I left DH four weeks ago and went to my parents’. It reached the point where I was very anxious and unwell - really I’ve not been well since I had dd and she is coming up to six.
I also have ds - he is twelve.
Part of the reason I was so unhappy is DH has left everything re the dc to me. He’s really had very little involvement (done bedtime with dd twice, never taken both of them anywhere apart from MiL’s, not taken dd anywhere without me ever and only rarely ds) and it has made me feel like we are living very separate lives.
Since we left he’s been making a massive effort, we’ve seen him much more since we left (ds also voiced this opinion) and he’s generally being much more considerate and patient.

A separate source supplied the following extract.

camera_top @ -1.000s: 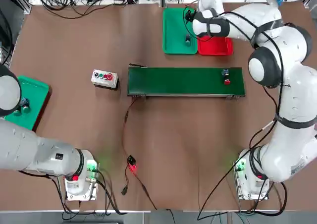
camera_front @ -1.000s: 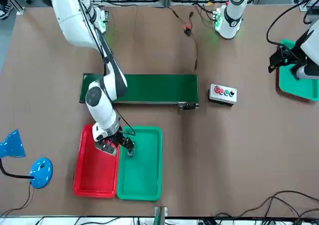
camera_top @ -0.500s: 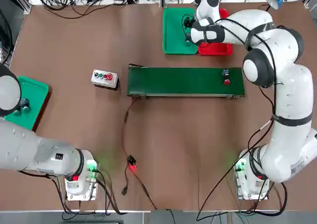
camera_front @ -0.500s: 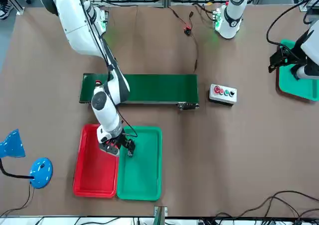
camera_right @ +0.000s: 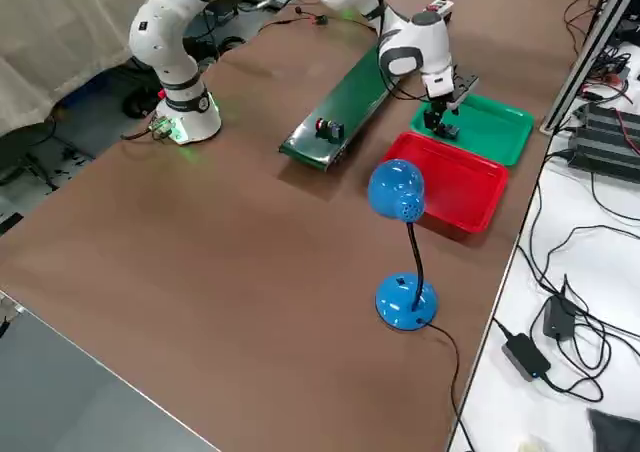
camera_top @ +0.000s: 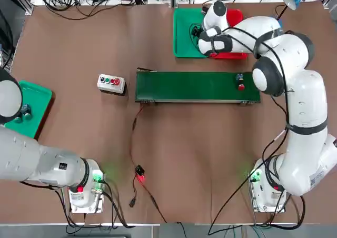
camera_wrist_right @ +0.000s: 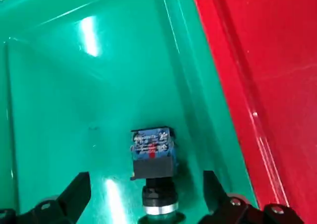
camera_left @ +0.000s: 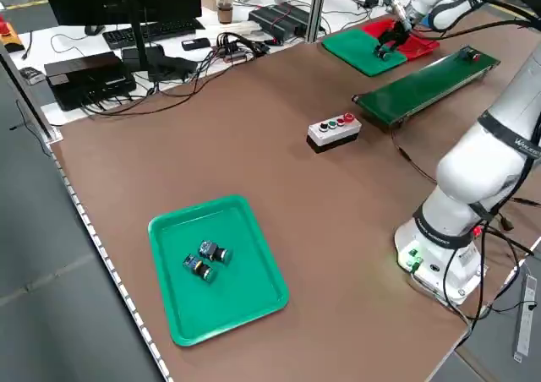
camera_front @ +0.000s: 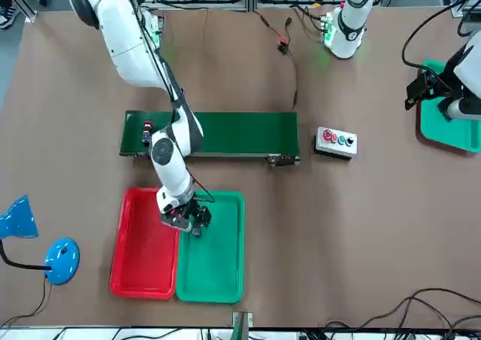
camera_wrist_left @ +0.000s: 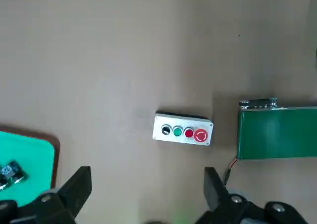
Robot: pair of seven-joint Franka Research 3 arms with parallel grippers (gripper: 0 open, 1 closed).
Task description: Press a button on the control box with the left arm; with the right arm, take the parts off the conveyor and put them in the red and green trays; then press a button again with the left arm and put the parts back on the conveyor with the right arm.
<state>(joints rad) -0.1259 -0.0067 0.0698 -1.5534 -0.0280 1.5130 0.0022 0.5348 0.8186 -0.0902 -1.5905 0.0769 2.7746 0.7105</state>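
The right pincer (camera_wrist_right: 143,211) hangs wide open, empty, over a push-button part (camera_wrist_right: 152,157) lying in the green tray (camera_wrist_right: 59,95). The left pincer (camera_wrist_left: 146,204) is wide too, holding nothing.

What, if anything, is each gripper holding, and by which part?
Nothing. The right gripper is open over a part lying in the green tray; the left gripper is open and empty.

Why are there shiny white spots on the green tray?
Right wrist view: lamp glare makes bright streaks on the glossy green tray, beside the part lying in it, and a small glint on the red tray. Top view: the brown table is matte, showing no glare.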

He’s keen for us to go back.
We are seeing relate.
I want to want to go back but I am not sure I do. However dd is very upset by the split and saying she is much happier when we all live together and I’m finding this hard. DH and I have never argued, she’s never seen conflict and she can’t understand why we are living apart. She is asking when we are going to go home. I think maybe if we’d have stayed in the house it would have been easier because she misses her room and the pets. But DH wouldn’t have left and hasn’t offered to since.

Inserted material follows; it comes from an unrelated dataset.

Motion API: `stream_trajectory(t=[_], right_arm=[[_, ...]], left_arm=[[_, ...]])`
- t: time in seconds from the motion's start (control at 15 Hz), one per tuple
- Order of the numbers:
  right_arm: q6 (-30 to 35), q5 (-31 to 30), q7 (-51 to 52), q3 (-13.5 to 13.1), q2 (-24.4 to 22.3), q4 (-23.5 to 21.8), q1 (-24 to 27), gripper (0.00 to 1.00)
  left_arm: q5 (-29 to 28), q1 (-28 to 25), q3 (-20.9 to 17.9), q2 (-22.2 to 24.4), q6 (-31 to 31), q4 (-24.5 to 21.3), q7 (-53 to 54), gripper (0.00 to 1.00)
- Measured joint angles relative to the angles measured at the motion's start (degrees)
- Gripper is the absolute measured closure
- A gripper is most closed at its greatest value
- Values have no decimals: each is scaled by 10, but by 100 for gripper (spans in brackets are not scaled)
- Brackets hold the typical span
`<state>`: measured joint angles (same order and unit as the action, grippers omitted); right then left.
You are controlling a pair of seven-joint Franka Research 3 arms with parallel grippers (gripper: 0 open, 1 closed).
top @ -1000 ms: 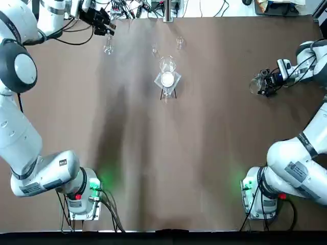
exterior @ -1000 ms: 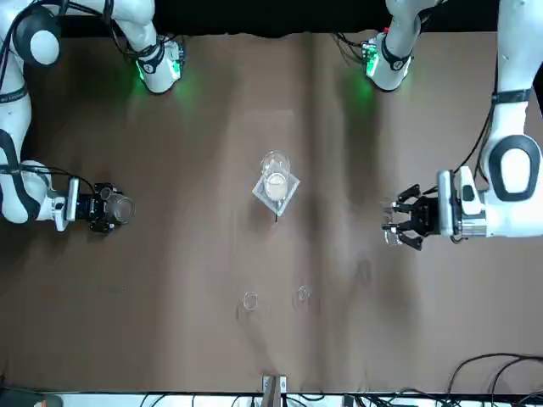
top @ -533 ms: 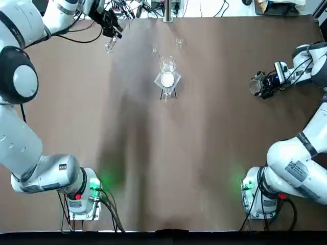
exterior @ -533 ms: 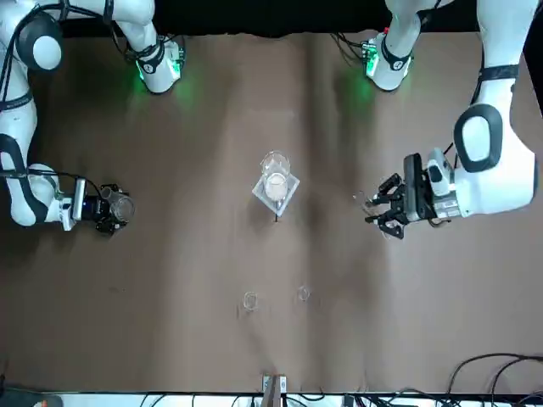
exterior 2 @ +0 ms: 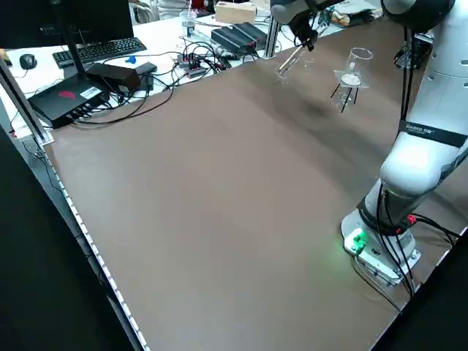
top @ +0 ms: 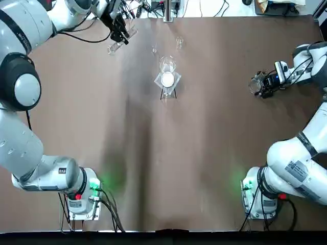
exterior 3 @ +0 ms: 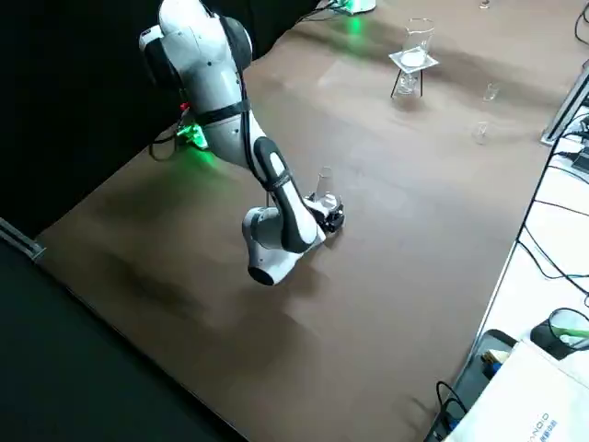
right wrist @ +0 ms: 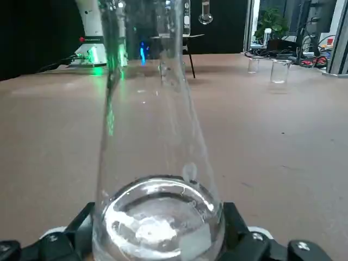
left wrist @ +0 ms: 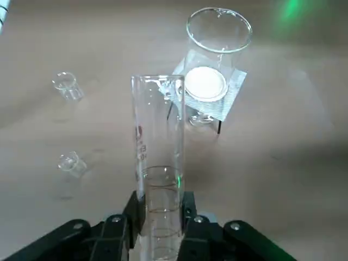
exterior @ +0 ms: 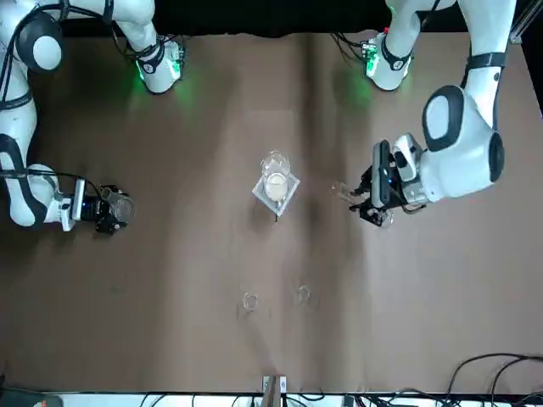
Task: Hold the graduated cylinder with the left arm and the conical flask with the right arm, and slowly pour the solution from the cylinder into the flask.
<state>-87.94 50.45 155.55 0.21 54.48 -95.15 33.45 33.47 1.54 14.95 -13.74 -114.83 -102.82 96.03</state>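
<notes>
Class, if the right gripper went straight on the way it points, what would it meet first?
The right gripper, holding the conical flask, would probably meet the tripod stand first, though the exact line is unclear.

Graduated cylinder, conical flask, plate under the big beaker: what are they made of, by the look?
Graduated cylinder: likely clear glass, glossy; see-through wall, printed marks.
Conical flask: likely clear glass, smooth; background shows through, bright reflections at base.
Plate: pale, finely ribbed face; wire gauze or ribbed sheet, can't tell.
</notes>
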Motion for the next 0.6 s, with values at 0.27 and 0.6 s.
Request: stream_trajectory(t=[0.27, 0.6], right_arm=[[-5, 16, 0, 0, 1, 1, 0, 4], [-11, 19, -4, 0, 0, 10, -2, 4]], left_arm=[[-26, 37, 0, 14, -8, -3, -62, 66], [-72, 83, 0, 18, -27, -10, -129, 66]])
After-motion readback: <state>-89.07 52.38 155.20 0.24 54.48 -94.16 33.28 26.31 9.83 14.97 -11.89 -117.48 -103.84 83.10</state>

He’s had them for eight hours - total - on his own in the last four weeks. I am working 28 hours in quite a stressful job and have done all the back and forth with the dc, dd’s childminder is back by our house and we are 12 miles away. I’ve been fitting my 28 hours into four days so that I have a day off and have taken a couple of days leave too.
I’m shattered.
I’m so shattered that I don’t know what to do anymore. Should I go back and try it? I don’t know. I feel so awful round the dc, what do I say to dd? She’s such a happy little girl normally and I feel as though I am damaging her.